**Exercise objective:**
Repeat every line of the material that follows, word for word.

**Task material:**
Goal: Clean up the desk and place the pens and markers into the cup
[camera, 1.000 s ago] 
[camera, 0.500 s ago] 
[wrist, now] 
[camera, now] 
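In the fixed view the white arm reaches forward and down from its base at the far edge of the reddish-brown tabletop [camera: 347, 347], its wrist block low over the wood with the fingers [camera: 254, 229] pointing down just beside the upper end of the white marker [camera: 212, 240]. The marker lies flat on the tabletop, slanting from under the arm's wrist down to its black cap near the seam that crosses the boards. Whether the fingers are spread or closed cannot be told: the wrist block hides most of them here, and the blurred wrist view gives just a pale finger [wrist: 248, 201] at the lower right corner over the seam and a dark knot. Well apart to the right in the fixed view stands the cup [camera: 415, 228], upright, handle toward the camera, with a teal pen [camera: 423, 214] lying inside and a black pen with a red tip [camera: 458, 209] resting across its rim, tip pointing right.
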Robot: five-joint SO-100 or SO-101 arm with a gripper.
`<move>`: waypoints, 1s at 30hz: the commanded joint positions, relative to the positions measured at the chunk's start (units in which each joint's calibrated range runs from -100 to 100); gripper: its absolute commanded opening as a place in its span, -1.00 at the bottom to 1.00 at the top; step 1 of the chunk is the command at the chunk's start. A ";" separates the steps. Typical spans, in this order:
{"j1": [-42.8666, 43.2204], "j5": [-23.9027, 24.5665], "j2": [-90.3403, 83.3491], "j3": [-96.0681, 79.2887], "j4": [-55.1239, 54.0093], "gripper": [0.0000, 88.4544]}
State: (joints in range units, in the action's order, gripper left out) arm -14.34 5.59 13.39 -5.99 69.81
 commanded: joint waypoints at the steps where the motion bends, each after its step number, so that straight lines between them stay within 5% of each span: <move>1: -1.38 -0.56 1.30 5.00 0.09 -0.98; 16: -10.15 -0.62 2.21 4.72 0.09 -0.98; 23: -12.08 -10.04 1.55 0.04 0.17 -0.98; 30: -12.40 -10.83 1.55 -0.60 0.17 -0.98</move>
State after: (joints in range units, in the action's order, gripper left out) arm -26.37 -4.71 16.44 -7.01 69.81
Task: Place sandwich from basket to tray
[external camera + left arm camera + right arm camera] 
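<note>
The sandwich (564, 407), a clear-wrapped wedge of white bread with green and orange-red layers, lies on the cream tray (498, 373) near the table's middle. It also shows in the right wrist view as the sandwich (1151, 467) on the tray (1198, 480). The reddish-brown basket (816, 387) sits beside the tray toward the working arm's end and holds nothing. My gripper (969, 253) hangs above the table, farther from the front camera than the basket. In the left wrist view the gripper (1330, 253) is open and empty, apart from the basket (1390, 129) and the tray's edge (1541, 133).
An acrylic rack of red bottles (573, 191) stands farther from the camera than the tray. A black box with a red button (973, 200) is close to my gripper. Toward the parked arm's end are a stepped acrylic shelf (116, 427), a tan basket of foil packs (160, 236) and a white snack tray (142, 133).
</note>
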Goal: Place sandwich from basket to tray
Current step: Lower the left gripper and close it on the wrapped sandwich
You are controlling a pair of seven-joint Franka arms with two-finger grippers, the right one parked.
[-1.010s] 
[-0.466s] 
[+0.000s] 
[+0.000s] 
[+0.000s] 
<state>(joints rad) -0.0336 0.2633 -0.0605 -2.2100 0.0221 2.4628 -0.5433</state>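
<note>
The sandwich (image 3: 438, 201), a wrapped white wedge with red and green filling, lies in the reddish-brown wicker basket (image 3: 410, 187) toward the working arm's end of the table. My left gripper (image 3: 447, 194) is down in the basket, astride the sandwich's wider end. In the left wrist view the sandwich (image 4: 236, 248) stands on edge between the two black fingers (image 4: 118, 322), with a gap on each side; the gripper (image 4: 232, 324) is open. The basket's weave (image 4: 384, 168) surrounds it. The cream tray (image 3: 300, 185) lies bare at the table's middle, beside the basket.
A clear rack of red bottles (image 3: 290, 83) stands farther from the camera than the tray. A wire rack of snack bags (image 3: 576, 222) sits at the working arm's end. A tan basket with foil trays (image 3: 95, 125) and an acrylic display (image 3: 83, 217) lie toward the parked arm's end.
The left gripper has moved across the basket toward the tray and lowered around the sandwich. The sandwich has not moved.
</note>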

**Result of this exercise:**
Goal: Clean up the desk and place the pens and markers into the cup
[camera, 1.000 s ago] 
[camera, 0.500 s ago] 
[wrist, now] 
[camera, now] 
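In the fixed view the white arm reaches forward and down from its base at the far edge of the reddish-brown tabletop [camera: 347, 347], its wrist block low over the wood with the fingers [camera: 254, 229] pointing down just beside the upper end of the white marker [camera: 212, 240]. The marker lies flat on the tabletop, slanting from under the arm's wrist down to its black cap near the seam that crosses the boards. Whether the fingers are spread or closed cannot be told: the wrist block hides most of them here, and the blurred wrist view gives just a pale finger [wrist: 248, 201] at the lower right corner over the seam and a dark knot. Well apart to the right in the fixed view stands the cup [camera: 415, 228], upright, handle toward the camera, with a teal pen [camera: 423, 214] lying inside and a black pen with a red tip [camera: 458, 209] resting across its rim, tip pointing right.
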Robot: five-joint SO-100 or SO-101 arm with a gripper.
`<move>`: waypoints, 1s at 30hz: the commanded joint positions, relative to the positions measured at the chunk's start (units in which each joint's calibrated range runs from -100 to 100); gripper: its absolute commanded opening as a place in its span, -1.00 at the bottom to 1.00 at the top; step 1 of the chunk is the command at the chunk's start. A ";" separates the steps. Typical spans, in this order:
{"j1": [-42.8666, 43.2204], "j5": [-23.9027, 24.5665], "j2": [-90.3403, 83.3491], "j3": [-96.0681, 79.2887], "j4": [-55.1239, 54.0093], "gripper": [0.0000, 88.4544]}
State: (joints in range units, in the action's order, gripper left out) arm -14.34 5.59 13.39 -5.99 69.81
 commanded: joint waypoints at the steps where the motion bends, each after its step number, so that straight lines between them stay within 5% of each span: <move>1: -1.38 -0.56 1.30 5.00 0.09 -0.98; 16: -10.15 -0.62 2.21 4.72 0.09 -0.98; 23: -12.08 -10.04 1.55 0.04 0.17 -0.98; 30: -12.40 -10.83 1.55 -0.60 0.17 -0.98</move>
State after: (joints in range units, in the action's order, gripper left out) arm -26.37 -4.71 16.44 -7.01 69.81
Task: Place sandwich from basket to tray
[external camera + left arm camera + right arm camera] 
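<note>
The sandwich (564, 407), a clear-wrapped wedge of white bread with green and orange-red layers, lies on the cream tray (498, 373) near the table's middle. It also shows in the right wrist view as the sandwich (1151, 467) on the tray (1198, 480). The reddish-brown basket (816, 387) sits beside the tray toward the working arm's end and holds nothing. My gripper (969, 253) hangs above the table, farther from the front camera than the basket. In the left wrist view the gripper (1330, 253) is open and empty, apart from the basket (1390, 129) and the tray's edge (1541, 133).
An acrylic rack of red bottles (573, 191) stands farther from the camera than the tray. A black box with a red button (973, 200) is close to my gripper. Toward the parked arm's end are a stepped acrylic shelf (116, 427), a tan basket of foil packs (160, 236) and a white snack tray (142, 133).
</note>
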Goal: Place sandwich from basket to tray
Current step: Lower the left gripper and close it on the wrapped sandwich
You are controlling a pair of seven-joint Franka arms with two-finger grippers, the right one parked.
[-1.010s] 
[-0.466s] 
[+0.000s] 
[+0.000s] 
[+0.000s] 
<state>(joints rad) -0.0336 0.2633 -0.0605 -2.2100 0.0221 2.4628 -0.5433</state>
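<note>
The sandwich (image 3: 438, 201), a wrapped white wedge with red and green filling, lies in the reddish-brown wicker basket (image 3: 410, 187) toward the working arm's end of the table. My left gripper (image 3: 447, 194) is down in the basket, astride the sandwich's wider end. In the left wrist view the sandwich (image 4: 236, 248) stands on edge between the two black fingers (image 4: 118, 322), with a gap on each side; the gripper (image 4: 232, 324) is open. The basket's weave (image 4: 384, 168) surrounds it. The cream tray (image 3: 300, 185) lies bare at the table's middle, beside the basket.
A clear rack of red bottles (image 3: 290, 83) stands farther from the camera than the tray. A wire rack of snack bags (image 3: 576, 222) sits at the working arm's end. A tan basket with foil trays (image 3: 95, 125) and an acrylic display (image 3: 83, 217) lie toward the parked arm's end.
The left gripper has moved across the basket toward the tray and lowered around the sandwich. The sandwich has not moved.
</note>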

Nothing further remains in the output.